Background: Probiotics are live microorganisms that promote health benefits to the host. Evidence indicates that some probiotic strains play an immunomodulatory role and reduce the incidence of respiratory and gastrointestinal infections in athletes and in physical activity practitioners. For this reason, probiotic supplementation could indirectly improve exercise performance. However, recent studies have observed direct ergogenic effects of probiotics, but the mechanisms of action are poorly elucidated.

Objective: In this study, we aim to synthesize available knowledge on the effect of probiotics on physical exercise, identify the mechanisms of action by which probiotics could improve performance directly and indirectly, and verify whether probiotics have any ergogenic effect.

Methods: The study was performed in the PubMed database in February 2017, without limitation as to the publication period. The keyword combinations used were: 'Probiotics' and 'Sports' ( n = 17 articles), 'Probiotics' and 'Exercise' ( n = 26 articles) and 'Probiotics' and 'Athletes' ( n = 11 articles).

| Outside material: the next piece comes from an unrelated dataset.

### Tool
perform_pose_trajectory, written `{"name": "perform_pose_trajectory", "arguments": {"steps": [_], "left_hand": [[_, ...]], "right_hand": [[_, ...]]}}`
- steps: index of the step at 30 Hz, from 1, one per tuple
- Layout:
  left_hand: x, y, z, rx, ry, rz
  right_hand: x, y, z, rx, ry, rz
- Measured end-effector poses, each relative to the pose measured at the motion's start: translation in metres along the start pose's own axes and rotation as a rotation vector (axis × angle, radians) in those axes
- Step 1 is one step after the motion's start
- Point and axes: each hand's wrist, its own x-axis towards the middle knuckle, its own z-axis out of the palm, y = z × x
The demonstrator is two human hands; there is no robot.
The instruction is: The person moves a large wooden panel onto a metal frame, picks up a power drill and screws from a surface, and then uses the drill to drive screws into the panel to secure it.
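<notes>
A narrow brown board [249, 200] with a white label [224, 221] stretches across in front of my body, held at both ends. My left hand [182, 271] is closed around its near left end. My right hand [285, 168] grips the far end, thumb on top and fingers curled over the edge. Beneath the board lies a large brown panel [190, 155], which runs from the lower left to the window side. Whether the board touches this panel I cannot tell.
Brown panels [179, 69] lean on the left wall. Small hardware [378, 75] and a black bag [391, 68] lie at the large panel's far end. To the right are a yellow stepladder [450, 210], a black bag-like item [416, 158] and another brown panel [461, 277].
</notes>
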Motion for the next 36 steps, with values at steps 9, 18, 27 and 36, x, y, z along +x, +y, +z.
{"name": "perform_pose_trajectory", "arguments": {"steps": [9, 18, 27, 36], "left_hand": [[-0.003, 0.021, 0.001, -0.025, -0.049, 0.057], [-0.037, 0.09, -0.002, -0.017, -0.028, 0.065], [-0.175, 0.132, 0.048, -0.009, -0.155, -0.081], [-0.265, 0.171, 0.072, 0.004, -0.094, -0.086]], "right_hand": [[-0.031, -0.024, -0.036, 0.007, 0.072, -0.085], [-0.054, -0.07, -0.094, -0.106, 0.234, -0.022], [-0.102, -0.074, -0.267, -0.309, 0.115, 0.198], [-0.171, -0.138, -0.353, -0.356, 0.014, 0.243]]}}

Results: Of the 16 studies evaluated, only six applied performance tests, of which only two demonstrated that probiotic supplementation increases performance, but one of them was performed with mice.

Conclusions: According to the studies evaluated, probiotic supplementation does not present ergogenic effect, however, considering the small number of studies, this subject should be better investigated.